Joel, unfortunately, is the primary educator of the children who came after him. Jasper is his prime pupil. I've resorted to trying to convince Jasper that Joel is a liar. Yes, I actually use the word liar. You can't mince words in situations like this. You've simply got to call it like it is. But Jasper just looks at me like, "Yeah, he said you'd say that." Joel is his Source of All That Is. And this is an alarming situation.
Whenever I hear Joel using his professor voice to say, "Well, Jasper, it's like this..." I try to interfere by throwing myself physically in between them or distracting Jasper with sugar...but it rarely works. Jasper is a faithful and loyal disciple. Which is why he's convinced babies are born by being expelled through the mother's left nostril during a particularly violent sneeze. "They come out completely covered in snot. If you don't believe me, I can show you pictures where you're all covered in snot." Jasper just nods and eats his toast. Joel also explained what the umbilical cord is for. It nourishes the baby through the mother's BRAIN. Each baby consumes approximately 13% of the mother's brain. "That's what's wrong with Mom. She fed five of us." Jasper just nods understandably and sips his milk.

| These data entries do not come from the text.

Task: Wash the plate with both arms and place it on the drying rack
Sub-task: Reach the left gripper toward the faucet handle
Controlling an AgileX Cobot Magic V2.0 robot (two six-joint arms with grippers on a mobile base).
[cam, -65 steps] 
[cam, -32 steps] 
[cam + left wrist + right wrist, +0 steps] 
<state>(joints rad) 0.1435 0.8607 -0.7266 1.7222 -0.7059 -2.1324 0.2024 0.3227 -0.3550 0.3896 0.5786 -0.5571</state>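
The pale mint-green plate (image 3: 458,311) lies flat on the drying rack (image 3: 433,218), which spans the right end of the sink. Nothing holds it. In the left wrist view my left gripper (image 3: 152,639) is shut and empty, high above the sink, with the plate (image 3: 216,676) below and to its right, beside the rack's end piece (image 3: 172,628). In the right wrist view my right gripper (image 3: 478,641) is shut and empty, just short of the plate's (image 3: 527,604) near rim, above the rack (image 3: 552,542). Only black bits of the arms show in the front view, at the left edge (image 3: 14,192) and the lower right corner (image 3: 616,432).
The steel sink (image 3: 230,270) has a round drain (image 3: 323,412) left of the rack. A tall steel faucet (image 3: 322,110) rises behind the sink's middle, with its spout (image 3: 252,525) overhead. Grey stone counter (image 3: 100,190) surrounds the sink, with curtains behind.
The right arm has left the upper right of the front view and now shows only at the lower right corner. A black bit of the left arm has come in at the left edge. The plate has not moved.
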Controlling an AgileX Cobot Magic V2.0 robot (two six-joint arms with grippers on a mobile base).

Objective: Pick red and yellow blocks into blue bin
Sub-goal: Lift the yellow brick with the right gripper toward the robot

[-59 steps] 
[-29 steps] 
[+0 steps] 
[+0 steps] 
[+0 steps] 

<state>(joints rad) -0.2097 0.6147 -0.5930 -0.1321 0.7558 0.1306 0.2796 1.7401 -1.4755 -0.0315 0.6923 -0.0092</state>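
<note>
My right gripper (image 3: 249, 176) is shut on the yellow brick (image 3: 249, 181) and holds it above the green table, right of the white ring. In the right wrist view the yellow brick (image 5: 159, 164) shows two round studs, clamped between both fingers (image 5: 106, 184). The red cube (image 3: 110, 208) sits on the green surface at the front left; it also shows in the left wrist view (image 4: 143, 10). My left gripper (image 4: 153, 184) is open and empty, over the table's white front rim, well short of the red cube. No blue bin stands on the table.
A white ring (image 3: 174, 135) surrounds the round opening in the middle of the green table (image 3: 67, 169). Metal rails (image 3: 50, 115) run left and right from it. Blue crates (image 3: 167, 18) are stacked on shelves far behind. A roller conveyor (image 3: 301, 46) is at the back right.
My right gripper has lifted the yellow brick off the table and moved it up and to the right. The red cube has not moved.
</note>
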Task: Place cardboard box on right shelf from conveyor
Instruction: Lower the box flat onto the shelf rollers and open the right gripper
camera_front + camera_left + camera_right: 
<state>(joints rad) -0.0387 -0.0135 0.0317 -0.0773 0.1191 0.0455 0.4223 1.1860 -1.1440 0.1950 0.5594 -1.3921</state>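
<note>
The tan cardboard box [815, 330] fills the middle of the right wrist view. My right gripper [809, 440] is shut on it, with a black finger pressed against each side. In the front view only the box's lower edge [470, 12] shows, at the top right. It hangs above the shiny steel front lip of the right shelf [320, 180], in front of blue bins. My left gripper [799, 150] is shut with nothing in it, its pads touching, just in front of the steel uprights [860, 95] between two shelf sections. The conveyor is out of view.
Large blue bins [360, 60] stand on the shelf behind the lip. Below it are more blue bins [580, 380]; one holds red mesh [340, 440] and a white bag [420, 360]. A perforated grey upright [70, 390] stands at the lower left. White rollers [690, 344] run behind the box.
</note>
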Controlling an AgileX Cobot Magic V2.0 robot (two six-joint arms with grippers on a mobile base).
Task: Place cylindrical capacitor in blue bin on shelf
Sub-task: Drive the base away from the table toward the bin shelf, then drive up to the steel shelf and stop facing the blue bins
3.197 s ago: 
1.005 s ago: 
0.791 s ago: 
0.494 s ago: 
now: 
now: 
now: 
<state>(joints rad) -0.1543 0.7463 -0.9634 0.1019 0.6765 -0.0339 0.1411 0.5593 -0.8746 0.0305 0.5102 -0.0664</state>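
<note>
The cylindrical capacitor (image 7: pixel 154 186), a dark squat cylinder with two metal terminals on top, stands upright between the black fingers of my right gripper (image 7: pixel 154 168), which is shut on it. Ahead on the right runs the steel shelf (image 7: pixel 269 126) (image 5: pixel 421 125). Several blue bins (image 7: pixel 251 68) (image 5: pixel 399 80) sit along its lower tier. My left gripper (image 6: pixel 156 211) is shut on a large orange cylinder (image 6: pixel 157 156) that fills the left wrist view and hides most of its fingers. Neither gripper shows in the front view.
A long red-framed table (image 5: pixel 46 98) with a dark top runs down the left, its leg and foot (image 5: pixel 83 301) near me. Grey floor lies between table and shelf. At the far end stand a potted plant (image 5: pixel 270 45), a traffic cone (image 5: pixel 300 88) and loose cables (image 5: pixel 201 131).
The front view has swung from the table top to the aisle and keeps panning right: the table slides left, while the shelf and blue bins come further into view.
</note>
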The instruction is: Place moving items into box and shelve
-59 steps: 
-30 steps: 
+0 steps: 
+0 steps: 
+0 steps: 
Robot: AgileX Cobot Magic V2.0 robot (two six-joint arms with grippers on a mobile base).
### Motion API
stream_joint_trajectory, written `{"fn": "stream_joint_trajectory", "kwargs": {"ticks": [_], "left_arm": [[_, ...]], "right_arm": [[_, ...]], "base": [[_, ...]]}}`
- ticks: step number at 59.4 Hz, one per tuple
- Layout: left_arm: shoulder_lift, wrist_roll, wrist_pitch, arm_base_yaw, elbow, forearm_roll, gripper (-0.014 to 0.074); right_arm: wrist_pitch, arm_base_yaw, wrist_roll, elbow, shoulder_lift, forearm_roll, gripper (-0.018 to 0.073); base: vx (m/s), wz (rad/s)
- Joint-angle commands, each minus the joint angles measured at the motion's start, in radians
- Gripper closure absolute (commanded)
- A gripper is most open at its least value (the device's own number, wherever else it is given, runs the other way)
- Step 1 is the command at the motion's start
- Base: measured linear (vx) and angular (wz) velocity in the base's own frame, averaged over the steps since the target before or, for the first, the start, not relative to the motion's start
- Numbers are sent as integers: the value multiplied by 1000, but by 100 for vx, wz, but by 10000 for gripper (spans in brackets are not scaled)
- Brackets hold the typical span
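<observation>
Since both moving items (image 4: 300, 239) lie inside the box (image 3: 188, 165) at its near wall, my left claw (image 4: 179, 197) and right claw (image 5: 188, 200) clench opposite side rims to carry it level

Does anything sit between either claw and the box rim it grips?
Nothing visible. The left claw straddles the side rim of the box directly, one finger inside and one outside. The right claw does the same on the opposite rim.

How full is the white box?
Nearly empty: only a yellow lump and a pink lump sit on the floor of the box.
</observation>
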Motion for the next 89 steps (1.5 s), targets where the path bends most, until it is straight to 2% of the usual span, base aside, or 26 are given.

So. Sixteen years. My Sweet Baby is a head taller than me. He still passes out hugs without reserve. He makes me happy. But the best thing about Joel? Is that HE is happy. He really is. How many people can say that? And that is why no matter what blah blah blah disability or blah blah blah disorder business is tacked to him here and there...I don't worry about Joel. I have no doubt that he'll make his way in this world, with people clamoring to help him. The boy is simply contagious in a good way. It would be a better world if more people caught a little bit of whatever it is that he has.